1. Identify and Understand
Acting on bad information is worse than not acting at all. My gut reaction to this shift was, “I’m sure glad we build enterprise software and that I’m not a social network,” but this thought is wrong and fraught with (incorrect) assumptions. While not all social networks will survive, their inherent value has not disappeared. And, while the innate value of the applications we’re building has not deteriorated, the amount (and way) we are paid for these services may change.
To protect our businesses, we need to keep a close eye on market dynamics. Talk to customers, partners, and vendors. Find out what they’re thinking and seek their input — this is a unique time to establish new dialogues and chart the course for deeper, more beneficial relationships.
Read. Gather data. Then, go sleep on it.
2. Analyze Risks
The biggest assumption from the Sequoia presentation is that the downturn is so large that it will affect us all equally and uniformly. This is patently false. As entrepreneurs, we believe the opportunity in our market is so great that it outweighs the risk. Sit at a whiteboard with your management team and consider the new risks in the equation. Break these down into two groups: risks I can control (internal) and risks I can’t control (externalities). Much like a triage leader, identify the severity and urgency of each risk in how it affects the bottom line, how much capital you have on hand and how much you can absorb long term. The key is to be honest with yourself.

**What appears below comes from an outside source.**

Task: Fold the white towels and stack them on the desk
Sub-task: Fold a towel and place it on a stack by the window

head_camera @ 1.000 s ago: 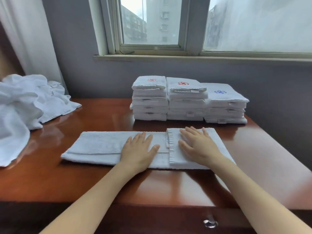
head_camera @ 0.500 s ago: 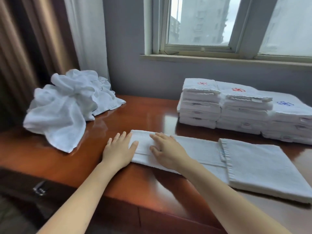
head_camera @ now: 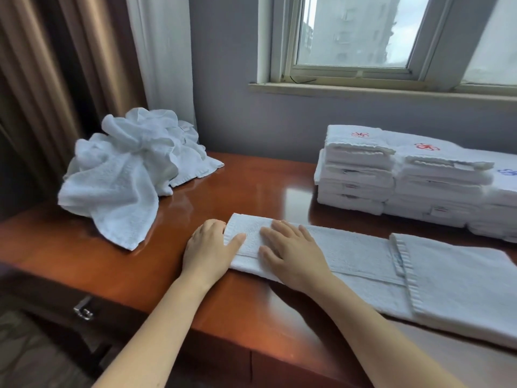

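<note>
Partly folded towel (head_camera: 363, 253) on desk (head_camera: 251, 191), right hand (head_camera: 293, 252) flat, fingers spread on it, left hand (head_camera: 208, 249) at its end, thumb on top, grip uncertain.

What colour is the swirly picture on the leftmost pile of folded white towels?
Red; the small embroidered swirl shows best in the head view.

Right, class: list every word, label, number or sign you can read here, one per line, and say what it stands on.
No words or numbers can be read.
Red emblem on the left towel stack: a stitched motif, no letters.
Second red emblem on the middle towel stack: likewise.
Blue emblem on the right towel stack, cut by the frame edge: no letters visible.
Sewn tags on the folded edges: too small to read.
</note>
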The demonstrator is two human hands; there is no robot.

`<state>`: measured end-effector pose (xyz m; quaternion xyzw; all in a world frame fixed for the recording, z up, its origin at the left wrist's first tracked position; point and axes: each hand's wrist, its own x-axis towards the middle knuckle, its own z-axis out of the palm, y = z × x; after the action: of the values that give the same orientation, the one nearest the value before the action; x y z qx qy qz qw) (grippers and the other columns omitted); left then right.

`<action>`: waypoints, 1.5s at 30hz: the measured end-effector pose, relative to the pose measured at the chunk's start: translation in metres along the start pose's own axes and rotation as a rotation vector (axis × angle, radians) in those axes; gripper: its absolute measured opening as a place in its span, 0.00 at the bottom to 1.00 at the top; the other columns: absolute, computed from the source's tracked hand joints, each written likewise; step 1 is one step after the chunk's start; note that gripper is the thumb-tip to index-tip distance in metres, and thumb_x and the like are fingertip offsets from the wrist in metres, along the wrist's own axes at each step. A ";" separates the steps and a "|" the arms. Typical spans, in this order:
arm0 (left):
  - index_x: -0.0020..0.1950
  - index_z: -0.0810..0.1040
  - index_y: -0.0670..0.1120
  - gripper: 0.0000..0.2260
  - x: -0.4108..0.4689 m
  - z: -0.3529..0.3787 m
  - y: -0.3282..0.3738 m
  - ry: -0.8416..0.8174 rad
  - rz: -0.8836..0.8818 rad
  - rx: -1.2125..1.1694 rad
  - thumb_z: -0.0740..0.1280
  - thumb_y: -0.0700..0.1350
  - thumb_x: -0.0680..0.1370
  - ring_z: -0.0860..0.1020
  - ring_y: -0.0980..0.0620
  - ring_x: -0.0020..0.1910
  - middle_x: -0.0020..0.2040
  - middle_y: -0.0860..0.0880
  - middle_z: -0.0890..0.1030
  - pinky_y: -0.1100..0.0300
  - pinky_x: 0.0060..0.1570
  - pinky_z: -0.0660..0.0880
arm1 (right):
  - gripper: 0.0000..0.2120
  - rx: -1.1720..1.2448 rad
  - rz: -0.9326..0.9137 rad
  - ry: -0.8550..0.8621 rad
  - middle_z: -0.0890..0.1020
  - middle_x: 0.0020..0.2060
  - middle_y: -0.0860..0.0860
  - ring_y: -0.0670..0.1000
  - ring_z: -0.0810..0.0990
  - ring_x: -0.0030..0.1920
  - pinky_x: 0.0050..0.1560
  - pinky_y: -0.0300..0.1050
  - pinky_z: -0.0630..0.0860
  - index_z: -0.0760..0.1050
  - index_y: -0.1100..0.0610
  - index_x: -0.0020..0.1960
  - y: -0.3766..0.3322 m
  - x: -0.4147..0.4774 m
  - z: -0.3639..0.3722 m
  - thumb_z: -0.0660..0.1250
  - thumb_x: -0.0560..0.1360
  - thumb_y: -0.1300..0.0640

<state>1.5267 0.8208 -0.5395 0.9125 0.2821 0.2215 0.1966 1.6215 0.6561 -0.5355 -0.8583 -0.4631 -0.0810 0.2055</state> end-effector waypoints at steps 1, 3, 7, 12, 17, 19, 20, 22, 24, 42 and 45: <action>0.51 0.75 0.47 0.17 -0.001 -0.002 0.003 0.020 0.015 0.001 0.62 0.61 0.78 0.74 0.48 0.57 0.54 0.51 0.77 0.52 0.55 0.70 | 0.18 0.018 -0.004 0.022 0.72 0.65 0.46 0.49 0.65 0.69 0.71 0.46 0.56 0.72 0.49 0.66 0.000 -0.001 -0.001 0.57 0.79 0.45; 0.46 0.70 0.47 0.16 -0.002 -0.006 0.008 0.022 0.022 0.006 0.62 0.60 0.78 0.75 0.48 0.50 0.45 0.51 0.77 0.51 0.47 0.70 | 0.16 0.063 -0.007 0.077 0.74 0.60 0.45 0.50 0.69 0.63 0.62 0.42 0.63 0.75 0.49 0.63 -0.001 -0.003 -0.003 0.61 0.78 0.47; 0.48 0.72 0.47 0.11 0.003 -0.022 0.028 -0.087 -0.029 -0.317 0.66 0.55 0.78 0.77 0.50 0.45 0.43 0.53 0.78 0.52 0.45 0.72 | 0.14 0.271 0.037 0.152 0.78 0.52 0.42 0.44 0.75 0.52 0.53 0.41 0.72 0.77 0.47 0.62 -0.007 -0.007 -0.013 0.64 0.78 0.50; 0.52 0.74 0.50 0.09 -0.004 -0.045 0.080 -0.070 0.074 -0.642 0.71 0.48 0.76 0.79 0.58 0.46 0.47 0.53 0.81 0.67 0.43 0.73 | 0.13 1.089 0.296 0.037 0.83 0.50 0.51 0.49 0.83 0.45 0.47 0.47 0.79 0.77 0.49 0.59 -0.010 -0.008 -0.058 0.61 0.80 0.45; 0.53 0.74 0.50 0.09 -0.024 -0.048 0.153 -0.325 0.107 -0.997 0.57 0.51 0.84 0.83 0.52 0.41 0.50 0.48 0.86 0.61 0.38 0.79 | 0.12 1.278 0.300 -0.038 0.81 0.43 0.55 0.52 0.82 0.43 0.43 0.46 0.79 0.78 0.58 0.53 0.023 -0.026 -0.115 0.67 0.75 0.51; 0.58 0.72 0.46 0.11 -0.028 -0.042 0.178 -0.366 0.112 -1.063 0.54 0.49 0.84 0.84 0.50 0.39 0.49 0.47 0.86 0.61 0.36 0.79 | 0.10 1.220 0.360 0.079 0.79 0.41 0.55 0.52 0.79 0.42 0.42 0.45 0.76 0.79 0.60 0.52 0.043 -0.041 -0.131 0.63 0.74 0.65; 0.58 0.73 0.45 0.09 -0.029 -0.036 0.189 -0.342 0.135 -1.069 0.55 0.46 0.84 0.83 0.52 0.37 0.48 0.47 0.86 0.62 0.33 0.78 | 0.13 1.182 0.423 0.153 0.80 0.42 0.56 0.52 0.78 0.42 0.42 0.45 0.75 0.79 0.62 0.54 0.054 -0.049 -0.138 0.61 0.72 0.70; 0.55 0.76 0.46 0.07 -0.031 -0.021 0.211 -0.253 0.205 -1.009 0.59 0.40 0.82 0.81 0.56 0.35 0.44 0.48 0.86 0.66 0.33 0.75 | 0.18 1.126 0.511 0.282 0.81 0.44 0.56 0.52 0.79 0.43 0.43 0.45 0.75 0.78 0.62 0.56 0.075 -0.069 -0.154 0.59 0.71 0.73; 0.53 0.79 0.48 0.08 -0.034 -0.005 0.231 -0.214 0.275 -0.895 0.62 0.38 0.80 0.81 0.58 0.42 0.45 0.52 0.85 0.66 0.41 0.76 | 0.18 1.130 0.568 0.361 0.82 0.46 0.55 0.51 0.80 0.44 0.41 0.44 0.77 0.76 0.62 0.58 0.098 -0.088 -0.169 0.58 0.72 0.72; 0.80 0.51 0.54 0.27 -0.081 0.105 0.301 -0.423 0.536 0.065 0.49 0.60 0.82 0.41 0.50 0.79 0.81 0.49 0.47 0.42 0.74 0.35 | 0.22 0.653 0.931 0.408 0.81 0.53 0.52 0.54 0.80 0.53 0.55 0.54 0.78 0.69 0.55 0.67 0.199 -0.177 -0.184 0.61 0.73 0.60; 0.80 0.49 0.55 0.31 -0.085 0.119 0.295 -0.383 0.556 0.174 0.45 0.65 0.80 0.39 0.51 0.79 0.81 0.50 0.45 0.39 0.72 0.32 | 0.32 0.224 0.914 0.279 0.75 0.63 0.54 0.55 0.75 0.62 0.63 0.56 0.73 0.59 0.52 0.76 0.201 -0.183 -0.182 0.63 0.73 0.54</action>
<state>1.6513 0.5165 -0.5191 0.9928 -0.0017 0.0664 0.0995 1.6952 0.3413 -0.4877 -0.9273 -0.0126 -0.0464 0.3712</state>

First, stop any bleeding. If your burn rate outpaces revenue, cut — dramatically. If you have contracts that put you underwater, address those. Next, address internal risks. For example, if you finish X product line you may increase revenue with existing customers. Yet if X product requires long-term R&D and there’s not enough cash to get you there, put the project on the chopping block. Finally, proactively shore your business up against externalities — i.e., “What happens if my customers don’t pay on time?” Keep in mind: The stakes are higher than ever. Use your advantage as a startup to do more things better and faster than the competition.
4. Close The Loop
You’re not done. Iterate. Constantly communicate with your team about how you’re executing against goals. Stay engaged with customers. Re-engage the whiteboard regularly.
None of these principles are new. This is how we should be running business regardless of the economy. The climate may have changed, but the rules of good business are still the same. Failure is still not an option. Freaking out is not either.